The Law of the Sea Institute has co-sponsored conferences that explored both disputes, and more. Caron took the lead in organizing a conference and book of papers on nuclear weaponry and waste in the oceans—a topic that epitomizes the fragmentation of information. “It is understudied, amazingly understudied,” Caron said. Perhaps the most chilling result is that nobody has any way of knowing the number of lost nuclear subs or buried fuel rods leaking contaminants into the oceans.
Last but not least: piracy. In 2010, at least 4,185 seafarers were attacked by pirates using firearms and even rocket-propelled grenades, and more than a thousand of those were taken hostage, according to a report cited by the U.N.’s International Maritime Organization. Last year, Somali pirates alone held 470 hostages and killed 15, according to the private IMB Piracy Reporting Centre. Piracy now costs the global shipping industry billions of dollars every year, and experts say the number of pirates could double by 2016—after all, a Somali pirate earns almost 150 times his country’s average wage.
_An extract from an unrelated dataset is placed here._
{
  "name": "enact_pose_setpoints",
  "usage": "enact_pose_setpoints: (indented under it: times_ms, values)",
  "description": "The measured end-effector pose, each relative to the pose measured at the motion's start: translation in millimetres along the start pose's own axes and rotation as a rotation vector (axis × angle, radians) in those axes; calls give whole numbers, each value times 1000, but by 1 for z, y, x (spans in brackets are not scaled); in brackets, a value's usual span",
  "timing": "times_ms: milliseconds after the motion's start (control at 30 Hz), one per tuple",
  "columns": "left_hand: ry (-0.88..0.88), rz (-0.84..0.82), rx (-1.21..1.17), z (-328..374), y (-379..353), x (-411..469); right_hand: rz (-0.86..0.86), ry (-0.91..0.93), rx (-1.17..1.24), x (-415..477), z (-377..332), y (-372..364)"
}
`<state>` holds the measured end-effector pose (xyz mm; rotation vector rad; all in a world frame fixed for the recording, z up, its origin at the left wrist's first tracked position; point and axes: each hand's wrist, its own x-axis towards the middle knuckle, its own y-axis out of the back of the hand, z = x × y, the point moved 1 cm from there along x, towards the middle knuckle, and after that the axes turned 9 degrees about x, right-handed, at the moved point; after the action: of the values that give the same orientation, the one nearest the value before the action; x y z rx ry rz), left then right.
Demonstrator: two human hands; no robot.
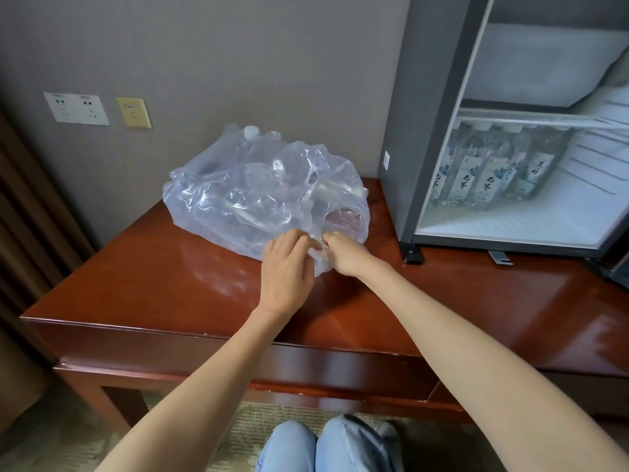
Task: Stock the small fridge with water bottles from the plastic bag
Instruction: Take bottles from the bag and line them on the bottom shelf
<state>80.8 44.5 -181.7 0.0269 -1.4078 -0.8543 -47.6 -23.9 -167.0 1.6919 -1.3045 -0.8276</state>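
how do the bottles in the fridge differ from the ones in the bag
The fridge bottles stand in a neat row, labels showing; the bag bottles lie heaped on the table. The fridge bottles sit uncovered; the bag bottles are blurred behind the crinkled bag. Both look clear with white caps.

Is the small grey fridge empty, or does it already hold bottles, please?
Partly stocked: the small grey fridge holds a row of labelled clear water bottles.

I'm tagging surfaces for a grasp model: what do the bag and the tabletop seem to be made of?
The bag: thin clear plastic film, bluish, crinkled with sharp glints. The tabletop: reddish-brown wood or veneer, probably lacquered; it shows glossy reflections.
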Motion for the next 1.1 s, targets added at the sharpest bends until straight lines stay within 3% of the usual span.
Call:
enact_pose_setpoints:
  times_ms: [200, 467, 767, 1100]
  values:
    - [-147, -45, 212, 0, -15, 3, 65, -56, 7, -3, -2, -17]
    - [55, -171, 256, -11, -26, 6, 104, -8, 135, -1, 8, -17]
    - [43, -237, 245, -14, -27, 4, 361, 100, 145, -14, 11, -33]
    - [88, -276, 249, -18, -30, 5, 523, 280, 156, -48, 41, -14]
Although the 1982 U.N. treaty outlaws piracy on the high seas, and a more recent U.N. resolution authorizes the pursuit of pirates who seek refuge in territorial waters, pirates continue to thrive. There are, however, fresh signs that expanding policing by international navies may be starting to have a positive effect. “It reflects that much of the problem in the ocean is institutional—that they are too big to enforce,” Caron said.
Even when they catch pirates, today’s world leaders seem befuddled by what to do with them. Somalia lacks a functioning state to bring pirates to justice. Kenya briefly volunteered for the job, but soon found its courts buckling under the strain. British and Danish officials fretted that attacks on pirates risked violating their human rights—prompting one Danish crew to simply strip apprehended pirates of their guns and drop the pirates on a deserted shore. Others have seconded the Russians’ call for formation of an international court solely to try pirates.
In the first piracy cases on U.S. soil since the 1800s, two Virginia judges reached opposite rulings in 2010 on whether apprehended Somalis could be charged with piracy here. One judge contended that because the act was interrupted before anyone was robbed, no actual piracy had occurred—a ruling U.S. prosecutors have appealed. The other Virginia case, and subsequent cases, have resulted in some convictions of Somalis for piracy. Meanwhile the U.S. response has gotten more aggressive, increasingly deploying the Navy Seals to rescue hostages and either take pirates into custody or take them out altogether.
Thus far, nobody is suggesting a return to crucifixion.
“When you survey the evolution of the law of the sea, you realize how far we’ve come,” Scheiber said. But the work of the Law of the Sea Institute is a reminder of the challenges yet ahead to preserve the oceans and all of us whose lives depend upon them.